__EXERCISE OBJECTIVE__: Exactly as they appear, retype the lines from the one containing "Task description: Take" through the final line of the data below. Leave pictures out.

┌──

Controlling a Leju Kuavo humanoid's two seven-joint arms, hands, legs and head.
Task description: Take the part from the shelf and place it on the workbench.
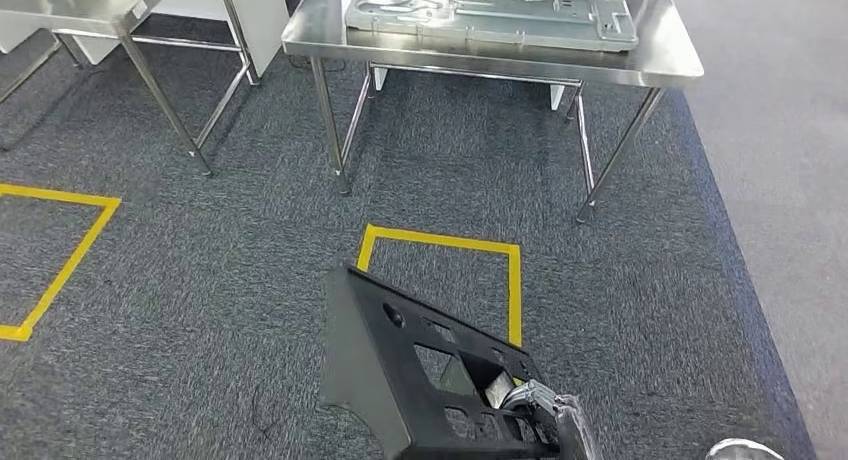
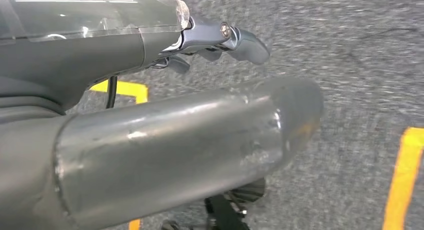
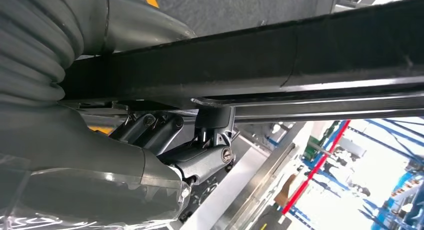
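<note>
Short of the workbench [image 1: 660,70], the right hand [image 1: 545,405] gripped the black part [image 1: 400,370] by one edge; its overhang could twist free. The left hand [image 2: 220,40] hung empty, fingers loosely apart.

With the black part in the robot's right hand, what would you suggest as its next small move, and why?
Probably a step forward onto the yellow floor square. The right hand holds the black part low above the carpet, while the steel workbench stands beyond that square. A grey metal panel covers much of its top, so the bare near edge looks like the place to aim for.
</note>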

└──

__EXERCISE SOLUTION__:
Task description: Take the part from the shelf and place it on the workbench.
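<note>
Short of the workbench [image 1: 660,70], the right hand [image 1: 545,405] gripped the black part [image 1: 400,370] by one edge; its overhang could twist free. The left hand [image 2: 220,40] hung empty, fingers loosely apart.

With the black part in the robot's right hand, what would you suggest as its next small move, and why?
Probably a step forward onto the yellow floor square. The right hand holds the black part low above the carpet, while the steel workbench stands beyond that square. A grey metal panel covers much of its top, so the bare near edge looks like the place to aim for.
</note>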

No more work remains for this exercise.